What Neither Law Covers
Both laws contain significant carve-outs that are easy to miss in summary descriptions:
- Law enforcement and national security: GDPR Article 23 allows member states to restrict rights for "national security, public security, criminal offences" and related purposes. CCPA/CPRA has similar law-enforcement exemptions. Neither law protects your data from intelligence agencies operating under national security authorities. The FISA Section 702 regime in the US, for instance, operates entirely outside CCPA's reach.
- Employee data (CCPA): CPRA extended CCPA protections to employee and B2B data, but with significant limitations compared to consumer protections.
- Publicly available information: CCPA excludes "publicly available information" from the definition of personal information — a definition data brokers have argued broadly.

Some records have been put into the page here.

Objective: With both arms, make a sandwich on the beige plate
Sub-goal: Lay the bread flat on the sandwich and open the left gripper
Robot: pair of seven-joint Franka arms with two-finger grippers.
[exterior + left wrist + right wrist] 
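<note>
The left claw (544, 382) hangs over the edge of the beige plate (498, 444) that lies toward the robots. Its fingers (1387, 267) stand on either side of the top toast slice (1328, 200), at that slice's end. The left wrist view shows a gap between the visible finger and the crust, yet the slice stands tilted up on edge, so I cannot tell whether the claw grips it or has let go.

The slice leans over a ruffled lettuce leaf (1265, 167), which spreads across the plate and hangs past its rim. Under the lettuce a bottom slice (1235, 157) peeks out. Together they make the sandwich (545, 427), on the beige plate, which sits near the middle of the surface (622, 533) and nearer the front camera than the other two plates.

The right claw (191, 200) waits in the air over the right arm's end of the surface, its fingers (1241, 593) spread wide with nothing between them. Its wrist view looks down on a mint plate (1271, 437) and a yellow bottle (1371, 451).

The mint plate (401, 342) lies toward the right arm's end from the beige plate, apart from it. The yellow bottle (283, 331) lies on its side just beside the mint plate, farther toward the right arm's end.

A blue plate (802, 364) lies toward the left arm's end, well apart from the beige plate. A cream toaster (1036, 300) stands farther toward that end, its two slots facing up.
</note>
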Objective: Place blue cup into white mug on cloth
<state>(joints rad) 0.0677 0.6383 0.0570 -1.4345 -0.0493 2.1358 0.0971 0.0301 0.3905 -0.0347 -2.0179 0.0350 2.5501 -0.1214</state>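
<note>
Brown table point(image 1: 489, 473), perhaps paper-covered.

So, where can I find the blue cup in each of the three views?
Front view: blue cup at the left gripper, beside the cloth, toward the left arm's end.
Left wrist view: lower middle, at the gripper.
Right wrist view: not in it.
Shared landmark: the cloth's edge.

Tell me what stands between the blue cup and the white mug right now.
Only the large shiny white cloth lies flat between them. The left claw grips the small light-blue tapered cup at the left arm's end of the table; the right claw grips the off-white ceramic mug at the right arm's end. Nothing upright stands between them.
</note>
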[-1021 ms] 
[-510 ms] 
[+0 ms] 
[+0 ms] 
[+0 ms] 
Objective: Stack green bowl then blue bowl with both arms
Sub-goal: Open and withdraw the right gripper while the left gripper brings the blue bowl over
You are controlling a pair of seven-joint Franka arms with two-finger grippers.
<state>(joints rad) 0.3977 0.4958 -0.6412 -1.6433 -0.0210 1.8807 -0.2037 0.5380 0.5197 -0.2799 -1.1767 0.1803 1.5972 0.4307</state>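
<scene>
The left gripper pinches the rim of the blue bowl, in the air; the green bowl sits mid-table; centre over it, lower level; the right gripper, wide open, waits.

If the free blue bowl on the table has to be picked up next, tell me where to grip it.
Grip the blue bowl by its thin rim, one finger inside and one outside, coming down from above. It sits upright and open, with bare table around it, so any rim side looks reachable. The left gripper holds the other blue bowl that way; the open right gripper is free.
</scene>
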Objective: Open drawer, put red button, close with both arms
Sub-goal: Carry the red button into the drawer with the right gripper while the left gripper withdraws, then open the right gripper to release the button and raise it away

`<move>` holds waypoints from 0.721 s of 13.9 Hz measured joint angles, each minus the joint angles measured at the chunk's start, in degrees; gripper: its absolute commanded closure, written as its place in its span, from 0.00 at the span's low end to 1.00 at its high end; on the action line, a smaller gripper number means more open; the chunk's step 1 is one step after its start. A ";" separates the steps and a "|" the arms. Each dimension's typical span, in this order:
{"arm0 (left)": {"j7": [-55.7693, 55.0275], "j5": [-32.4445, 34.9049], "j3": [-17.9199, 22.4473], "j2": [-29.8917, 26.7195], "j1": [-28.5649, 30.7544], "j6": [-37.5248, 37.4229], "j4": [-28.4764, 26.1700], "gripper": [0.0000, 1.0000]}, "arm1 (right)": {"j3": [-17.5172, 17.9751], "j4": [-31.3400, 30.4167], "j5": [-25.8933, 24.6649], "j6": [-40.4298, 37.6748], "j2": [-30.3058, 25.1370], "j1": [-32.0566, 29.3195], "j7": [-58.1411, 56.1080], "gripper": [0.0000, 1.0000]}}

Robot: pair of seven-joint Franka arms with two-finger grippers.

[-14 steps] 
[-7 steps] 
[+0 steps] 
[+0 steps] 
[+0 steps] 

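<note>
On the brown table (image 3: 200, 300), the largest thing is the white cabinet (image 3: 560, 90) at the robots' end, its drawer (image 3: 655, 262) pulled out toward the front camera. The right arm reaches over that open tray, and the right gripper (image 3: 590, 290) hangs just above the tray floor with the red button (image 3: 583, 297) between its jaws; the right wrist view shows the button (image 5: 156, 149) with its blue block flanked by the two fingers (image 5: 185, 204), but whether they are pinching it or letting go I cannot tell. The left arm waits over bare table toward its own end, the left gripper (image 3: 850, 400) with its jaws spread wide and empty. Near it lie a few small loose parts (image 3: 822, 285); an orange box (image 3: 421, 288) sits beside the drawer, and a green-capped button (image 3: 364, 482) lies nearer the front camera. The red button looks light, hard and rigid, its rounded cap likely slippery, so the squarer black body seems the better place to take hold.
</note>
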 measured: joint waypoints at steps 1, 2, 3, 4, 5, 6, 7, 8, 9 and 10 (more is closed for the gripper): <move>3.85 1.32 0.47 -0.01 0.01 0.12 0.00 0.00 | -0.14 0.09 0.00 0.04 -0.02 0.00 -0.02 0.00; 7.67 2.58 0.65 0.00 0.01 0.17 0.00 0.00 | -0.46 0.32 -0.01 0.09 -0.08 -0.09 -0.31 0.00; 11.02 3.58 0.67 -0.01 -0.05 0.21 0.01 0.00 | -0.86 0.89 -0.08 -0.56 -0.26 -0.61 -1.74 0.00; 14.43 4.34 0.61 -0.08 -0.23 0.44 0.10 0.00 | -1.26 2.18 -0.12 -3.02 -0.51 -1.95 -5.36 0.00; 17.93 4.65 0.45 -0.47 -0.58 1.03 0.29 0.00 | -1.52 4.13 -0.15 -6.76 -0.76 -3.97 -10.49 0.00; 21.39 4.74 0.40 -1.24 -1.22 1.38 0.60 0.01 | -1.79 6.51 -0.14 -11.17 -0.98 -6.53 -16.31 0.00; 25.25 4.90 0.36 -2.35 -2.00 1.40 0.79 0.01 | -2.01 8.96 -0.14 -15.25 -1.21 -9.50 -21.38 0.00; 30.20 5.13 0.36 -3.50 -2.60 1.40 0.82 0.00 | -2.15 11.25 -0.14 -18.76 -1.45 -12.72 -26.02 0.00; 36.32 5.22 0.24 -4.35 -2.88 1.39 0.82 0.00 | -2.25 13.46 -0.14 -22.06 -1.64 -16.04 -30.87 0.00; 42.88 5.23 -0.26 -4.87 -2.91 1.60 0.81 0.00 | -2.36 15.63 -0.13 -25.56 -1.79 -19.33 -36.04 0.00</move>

- Data already collected: erasure requests must be honored going forward, but companies may retain data if they have a permissible retention reason, and what you can compel them to erase is narrower than most people expect.
How to Actually Exercise Your Rights
For GDPR rights: submit a data subject access request (DSAR) to any organization you believe holds your data. Organizations must respond within 30 days. You can escalate to the relevant national DPA if the response is inadequate. Tools like Privacy Bee and services from DPA offices in some countries can help automate this.
For CCPA rights: look for the "Do Not Sell or Share" link in the footer of California-facing websites (required if the business is covered). Deletion requests go through the same channel — a web form, email address, or toll-free number that covered businesses must provide. Businesses have 45 days to respond, with a possible 45-day extension.
Combining data rights requests with reducing your exposure at the source — using services that don't collect more than they need, using email aliases to compartmentalize your identity, and using privacy-preserving communication tools — produces better outcomes than legal rights alone. The law gives you remedies after the fact; good tool choices reduce what needs to be remedied in the first place.
The Honest Summary
GDPR is the stronger framework: consent-forward defaults, broader coverage, higher penalties, and more established enforcement practice. CCPA/CPRA is meaningful but structurally weaker — opt-out rather than opt-in, narrower enforcement, and with more carve-outs. For users in neither jurisdiction, neither law applies directly, though many large companies extend some GDPR-aligned controls globally for operational simplicity.
Neither law protects you from surveillance conducted under national security authorities, from data that's already been shared by the time you invoke your rights, or from the collective action problem of a data ecosystem where data about you exists across hundreds of companies simultaneously. They are useful tools in a larger privacy strategy — not substitutes for one.